<<<<

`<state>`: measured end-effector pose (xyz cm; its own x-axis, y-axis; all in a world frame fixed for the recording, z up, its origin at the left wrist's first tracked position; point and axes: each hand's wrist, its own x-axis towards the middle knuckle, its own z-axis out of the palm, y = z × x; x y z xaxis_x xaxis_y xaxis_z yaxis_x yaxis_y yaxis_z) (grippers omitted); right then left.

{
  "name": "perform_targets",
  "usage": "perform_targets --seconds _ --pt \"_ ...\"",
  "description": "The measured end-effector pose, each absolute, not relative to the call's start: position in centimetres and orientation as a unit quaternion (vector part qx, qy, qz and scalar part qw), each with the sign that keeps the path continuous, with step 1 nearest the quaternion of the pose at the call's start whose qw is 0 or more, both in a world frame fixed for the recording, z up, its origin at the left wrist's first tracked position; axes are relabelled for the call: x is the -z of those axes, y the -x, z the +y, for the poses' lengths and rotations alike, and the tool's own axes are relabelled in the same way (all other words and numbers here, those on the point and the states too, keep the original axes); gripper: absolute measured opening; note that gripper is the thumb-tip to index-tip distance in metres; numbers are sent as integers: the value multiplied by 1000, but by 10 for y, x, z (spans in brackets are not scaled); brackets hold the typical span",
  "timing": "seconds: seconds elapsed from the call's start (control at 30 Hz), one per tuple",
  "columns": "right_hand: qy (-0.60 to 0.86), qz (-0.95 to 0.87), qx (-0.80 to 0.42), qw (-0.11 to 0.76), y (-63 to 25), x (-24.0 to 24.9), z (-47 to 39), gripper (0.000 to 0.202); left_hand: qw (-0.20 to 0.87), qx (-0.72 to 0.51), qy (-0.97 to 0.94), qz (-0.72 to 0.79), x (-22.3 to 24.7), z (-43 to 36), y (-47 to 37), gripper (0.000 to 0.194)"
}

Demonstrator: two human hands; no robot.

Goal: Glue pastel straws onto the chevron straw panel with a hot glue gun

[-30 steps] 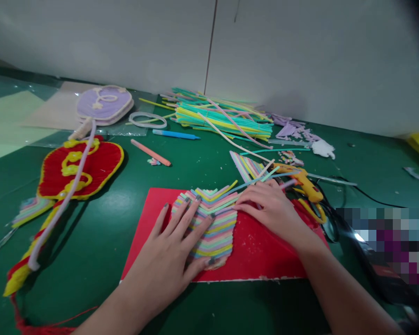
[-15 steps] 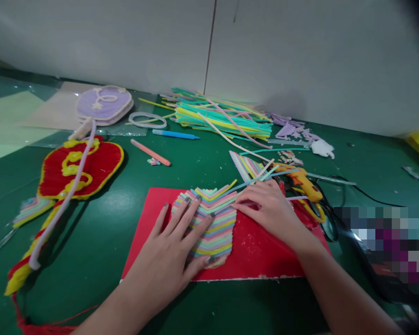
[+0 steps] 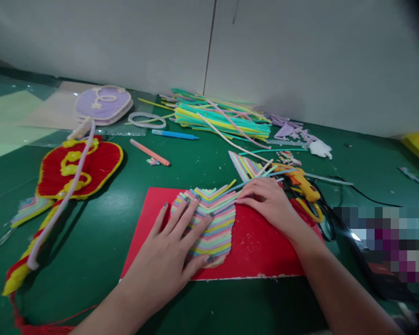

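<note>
Pastel striped chevron panel [image 3: 214, 223] pressed flat on red sheet [image 3: 261, 251] under splayed left hand [image 3: 171, 251]; right hand [image 3: 268, 202] flat, fingertips at its edge, gripping nothing.

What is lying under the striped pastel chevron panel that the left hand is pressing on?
The chevron panel rests on a red sheet, which lies on the green table. The left hand lies flat over the panel's left part; the sheet beneath the panel is hidden.

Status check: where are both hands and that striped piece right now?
Left hand flat on striped chevron piece, open. Right hand open, fingertips at the piece's upper right edge. Piece lies on red sheet. Yellow glue gun just behind right hand.
</note>
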<state>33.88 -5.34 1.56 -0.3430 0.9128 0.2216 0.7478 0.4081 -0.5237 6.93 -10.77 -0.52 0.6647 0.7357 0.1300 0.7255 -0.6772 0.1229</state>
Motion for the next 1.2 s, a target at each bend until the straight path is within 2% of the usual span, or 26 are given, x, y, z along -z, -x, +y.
perform_targets --seconds 0.3,0.5,0.67,0.77,0.93,1.2 --pt "517 -804 -148 253 -336 -16 -59 9 41 -89 -912 399 4 -107 -70 64" --pt "543 -807 -62 222 -319 -19 -97 28 48 -96 -911 398 4 -107 -69 65" --pt "549 -824 6 141 -301 -2 -125 50 56 -90 -911 399 3 -108 -69 63" --pt "559 -823 37 97 -298 4 -131 54 60 -88 -909 402 3 -108 -69 63" --pt "557 -828 19 62 -299 5 -132 57 62 -79 -913 395 -1 -105 -66 60" --pt "552 -831 -11 70 -298 1 -133 58 10 -94 -893 439 -7 -114 -55 57"
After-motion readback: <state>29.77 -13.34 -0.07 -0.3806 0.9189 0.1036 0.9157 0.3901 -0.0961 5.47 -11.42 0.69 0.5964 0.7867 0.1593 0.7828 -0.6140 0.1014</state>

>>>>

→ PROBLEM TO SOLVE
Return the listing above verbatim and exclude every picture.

→ PROBLEM SOLUTION
`<state>`: measured end-effector pose (xyz cm; its own x-axis, y-axis; all in a world frame fixed for the recording, z up, its origin at the left wrist's first tracked position; point and axes: each hand's wrist, its own x-axis towards the middle knuckle, its own z-axis out of the palm, y = z × x; x y z xaxis_x xaxis_y xaxis_z yaxis_x yaxis_y yaxis_z) (grippers omitted); right then left.

{
  "name": "perform_targets",
  "usage": "perform_targets --seconds _ --pt \"_ ...\"",
  "description": "The measured end-effector pose, each absolute, not relative to the call's start: position in centimetres and orientation as a unit quaternion (vector part qx, qy, qz and scalar part qw), each with the sign that keeps the path continuous, with step 1 nearest the quaternion of the pose at the call's start whose qw is 0 or more, both in a world frame fixed for the recording, z up, its origin at the left wrist's first tracked position; axes are relabelled for the call: x is the -z of those axes, y the -x, z the +y, for the poses' lengths and rotations alike, and the tool's own axes are relabelled in the same way (all other words and numbers here, those on the point and the states too, keep the original axes); gripper: absolute measured opening; note that gripper is the thumb-tip to index-tip distance in metres; numbers are sent as integers: the value multiplied by 1000, but by 10 for y, x, z (spans in brackets are not scaled); brackets hold the typical span",
  "timing": "seconds: seconds elapsed from the call's start (control at 30 Hz), one per tuple",
  "columns": "right_hand: qy (-0.60 to 0.86), qz (-0.95 to 0.87), qx (-0.80 to 0.42), qw (-0.11 to 0.76), y (-63 to 25), x (-24.0 to 24.9), z (-47 to 39), gripper (0.000 to 0.202); left_hand: qw (-0.20 to 0.87), qx (-0.72 to 0.51), qy (-0.97 to 0.94), qz (-0.72 to 0.79), x (-22.3 to 24.7), z (-43 to 36), y (-47 to 37), gripper (0.000 to 0.194)"
}

Demonstrator: two human hands; no robot.

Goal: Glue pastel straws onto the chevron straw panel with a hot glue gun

[-30 steps] 
[-15 steps] 
[+0 steps] 

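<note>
Pastel striped chevron panel [image 3: 214, 223] pressed flat on red sheet [image 3: 261, 251] under splayed left hand [image 3: 171, 251]; right hand [image 3: 268, 202] flat, fingertips at its edge, gripping nothing.

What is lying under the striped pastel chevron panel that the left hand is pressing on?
The chevron panel rests on a red sheet, which lies on the green table. The left hand lies flat over the panel's left part; the sheet beneath the panel is hidden.

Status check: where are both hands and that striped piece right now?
Left hand flat on striped chevron piece, open. Right hand open, fingertips at the piece's upper right edge. Piece lies on red sheet. Yellow glue gun just behind right hand.
</note>
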<state>33.88 -5.34 1.56 -0.3430 0.9128 0.2216 0.7478 0.4081 -0.5237 6.93 -10.77 -0.52 0.6647 0.7357 0.1300 0.7255 -0.6772 0.1229</state>
Motion for the next 1.2 s, a target at each bend until the straight path is within 2% of the usual span, or 26 are given, x, y, z along -z, -x, +y.
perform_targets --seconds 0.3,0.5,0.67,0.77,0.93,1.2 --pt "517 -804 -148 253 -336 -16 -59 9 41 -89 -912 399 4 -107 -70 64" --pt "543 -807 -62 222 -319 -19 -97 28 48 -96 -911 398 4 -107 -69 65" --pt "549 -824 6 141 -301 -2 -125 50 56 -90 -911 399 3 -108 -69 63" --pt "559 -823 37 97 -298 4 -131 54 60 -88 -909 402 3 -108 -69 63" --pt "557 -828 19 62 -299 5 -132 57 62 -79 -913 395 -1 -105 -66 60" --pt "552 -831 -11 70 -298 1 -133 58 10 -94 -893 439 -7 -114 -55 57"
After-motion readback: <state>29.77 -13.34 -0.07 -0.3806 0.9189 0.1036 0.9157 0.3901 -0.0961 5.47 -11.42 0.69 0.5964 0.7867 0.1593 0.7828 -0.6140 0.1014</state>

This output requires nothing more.